Assignment: For the material that follows, list every line containing the word "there".

Data shown:
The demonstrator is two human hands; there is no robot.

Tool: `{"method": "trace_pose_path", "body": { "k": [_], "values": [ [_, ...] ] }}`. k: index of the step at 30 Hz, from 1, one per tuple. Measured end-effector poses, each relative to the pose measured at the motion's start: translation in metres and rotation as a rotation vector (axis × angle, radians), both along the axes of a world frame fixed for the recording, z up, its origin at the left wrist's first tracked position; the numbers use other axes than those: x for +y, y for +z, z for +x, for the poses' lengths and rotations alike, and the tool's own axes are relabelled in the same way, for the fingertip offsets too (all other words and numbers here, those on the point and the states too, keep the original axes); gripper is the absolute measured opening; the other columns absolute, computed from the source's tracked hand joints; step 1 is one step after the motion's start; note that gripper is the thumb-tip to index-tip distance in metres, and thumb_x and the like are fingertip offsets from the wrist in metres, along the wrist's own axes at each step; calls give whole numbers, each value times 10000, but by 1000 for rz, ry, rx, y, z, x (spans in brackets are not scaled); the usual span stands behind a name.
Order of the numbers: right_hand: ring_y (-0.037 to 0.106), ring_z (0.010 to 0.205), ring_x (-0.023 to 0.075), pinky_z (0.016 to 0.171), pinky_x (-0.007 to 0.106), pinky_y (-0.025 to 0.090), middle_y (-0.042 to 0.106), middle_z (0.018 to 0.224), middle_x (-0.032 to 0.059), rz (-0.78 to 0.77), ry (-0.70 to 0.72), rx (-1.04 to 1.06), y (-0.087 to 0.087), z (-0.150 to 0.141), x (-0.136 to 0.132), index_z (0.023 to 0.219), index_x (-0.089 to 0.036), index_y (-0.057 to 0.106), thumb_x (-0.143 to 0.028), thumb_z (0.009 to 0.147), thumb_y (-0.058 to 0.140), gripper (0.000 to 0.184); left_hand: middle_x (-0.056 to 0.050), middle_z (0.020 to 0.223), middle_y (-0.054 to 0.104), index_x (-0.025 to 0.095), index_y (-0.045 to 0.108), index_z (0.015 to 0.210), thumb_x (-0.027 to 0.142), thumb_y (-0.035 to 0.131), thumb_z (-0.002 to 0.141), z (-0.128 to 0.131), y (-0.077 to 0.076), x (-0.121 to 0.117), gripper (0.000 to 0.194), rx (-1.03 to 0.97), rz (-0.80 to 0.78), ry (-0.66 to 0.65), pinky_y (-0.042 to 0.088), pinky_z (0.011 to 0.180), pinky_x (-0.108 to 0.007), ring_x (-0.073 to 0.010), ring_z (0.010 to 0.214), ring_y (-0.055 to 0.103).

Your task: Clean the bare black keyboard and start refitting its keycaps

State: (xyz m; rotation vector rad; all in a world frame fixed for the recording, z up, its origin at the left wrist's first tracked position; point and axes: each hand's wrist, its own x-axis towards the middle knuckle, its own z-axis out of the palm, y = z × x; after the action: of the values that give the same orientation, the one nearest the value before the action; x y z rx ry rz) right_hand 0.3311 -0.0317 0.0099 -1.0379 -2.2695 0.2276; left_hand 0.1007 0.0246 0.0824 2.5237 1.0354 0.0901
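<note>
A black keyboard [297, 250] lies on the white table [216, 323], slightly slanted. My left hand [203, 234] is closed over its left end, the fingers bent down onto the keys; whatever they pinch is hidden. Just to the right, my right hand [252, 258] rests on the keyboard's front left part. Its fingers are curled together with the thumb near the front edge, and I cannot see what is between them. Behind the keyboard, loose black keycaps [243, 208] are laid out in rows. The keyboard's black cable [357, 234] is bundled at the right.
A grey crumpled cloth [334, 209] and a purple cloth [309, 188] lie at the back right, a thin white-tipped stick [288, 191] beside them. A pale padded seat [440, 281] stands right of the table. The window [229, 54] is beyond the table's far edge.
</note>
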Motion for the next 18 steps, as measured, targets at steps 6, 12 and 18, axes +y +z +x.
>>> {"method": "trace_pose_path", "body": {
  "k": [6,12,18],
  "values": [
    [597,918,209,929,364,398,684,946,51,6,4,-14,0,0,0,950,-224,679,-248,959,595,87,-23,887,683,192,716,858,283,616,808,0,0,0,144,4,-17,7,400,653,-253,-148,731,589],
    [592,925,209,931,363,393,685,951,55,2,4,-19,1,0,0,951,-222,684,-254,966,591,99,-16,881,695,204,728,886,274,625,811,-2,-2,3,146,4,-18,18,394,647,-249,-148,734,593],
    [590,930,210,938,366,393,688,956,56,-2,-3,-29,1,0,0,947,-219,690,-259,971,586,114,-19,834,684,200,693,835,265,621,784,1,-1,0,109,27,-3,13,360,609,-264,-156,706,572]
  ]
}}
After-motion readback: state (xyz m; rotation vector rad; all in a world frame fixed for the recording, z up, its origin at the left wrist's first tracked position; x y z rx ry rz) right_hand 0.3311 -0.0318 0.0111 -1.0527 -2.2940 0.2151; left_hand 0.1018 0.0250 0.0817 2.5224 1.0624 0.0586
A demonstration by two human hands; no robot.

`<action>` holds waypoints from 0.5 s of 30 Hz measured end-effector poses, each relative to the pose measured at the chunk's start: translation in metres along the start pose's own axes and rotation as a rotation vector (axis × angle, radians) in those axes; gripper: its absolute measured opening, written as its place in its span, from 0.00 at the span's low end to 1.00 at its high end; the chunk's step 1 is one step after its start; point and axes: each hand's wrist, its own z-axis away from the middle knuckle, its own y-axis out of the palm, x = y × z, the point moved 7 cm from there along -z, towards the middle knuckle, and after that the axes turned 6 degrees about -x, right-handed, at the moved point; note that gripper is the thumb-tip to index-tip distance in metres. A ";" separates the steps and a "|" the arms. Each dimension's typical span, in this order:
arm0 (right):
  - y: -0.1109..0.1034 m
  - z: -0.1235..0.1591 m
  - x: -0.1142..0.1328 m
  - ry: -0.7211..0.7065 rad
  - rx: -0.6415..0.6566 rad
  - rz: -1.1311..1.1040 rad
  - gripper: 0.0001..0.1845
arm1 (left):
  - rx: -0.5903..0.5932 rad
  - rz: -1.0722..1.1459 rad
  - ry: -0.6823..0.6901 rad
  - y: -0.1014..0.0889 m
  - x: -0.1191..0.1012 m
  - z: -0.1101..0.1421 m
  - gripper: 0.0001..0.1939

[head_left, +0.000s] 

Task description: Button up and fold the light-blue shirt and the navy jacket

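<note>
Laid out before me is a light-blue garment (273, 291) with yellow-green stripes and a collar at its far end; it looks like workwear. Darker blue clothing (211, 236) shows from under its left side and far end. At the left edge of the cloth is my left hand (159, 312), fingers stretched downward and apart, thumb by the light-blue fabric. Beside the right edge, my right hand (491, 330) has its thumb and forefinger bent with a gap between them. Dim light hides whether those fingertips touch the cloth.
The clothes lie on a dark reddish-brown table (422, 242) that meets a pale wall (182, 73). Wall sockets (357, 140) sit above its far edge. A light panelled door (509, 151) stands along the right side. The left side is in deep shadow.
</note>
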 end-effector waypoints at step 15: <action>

Result of the exercise:
The demonstrator is two human hands; there is no robot.
`<action>` holds waypoints from 0.5 s of 30 Hz measured end-effector poses, each relative to the pose measured at the chunk's start: translation in metres along the start pose's own axes and rotation as a rotation vector (axis × angle, radians) in those axes; gripper: its absolute measured opening, written as its place in its span, from 0.00 at the span's low end to 1.00 at its high end; the chunk's step 1 is one step after its start; point and axes: each hand's wrist, its own z-axis away from the middle knuckle, its own y-axis out of the palm, x = y × z, the point moved 7 cm from there along -z, towards the middle knuckle, and after that the axes turned 6 degrees about -x, right-handed, at the moved point; note that gripper is the thumb-tip to index-tip distance in metres. A ";" separates the steps and a "|" the arms. Each dimension's typical span, in this order:

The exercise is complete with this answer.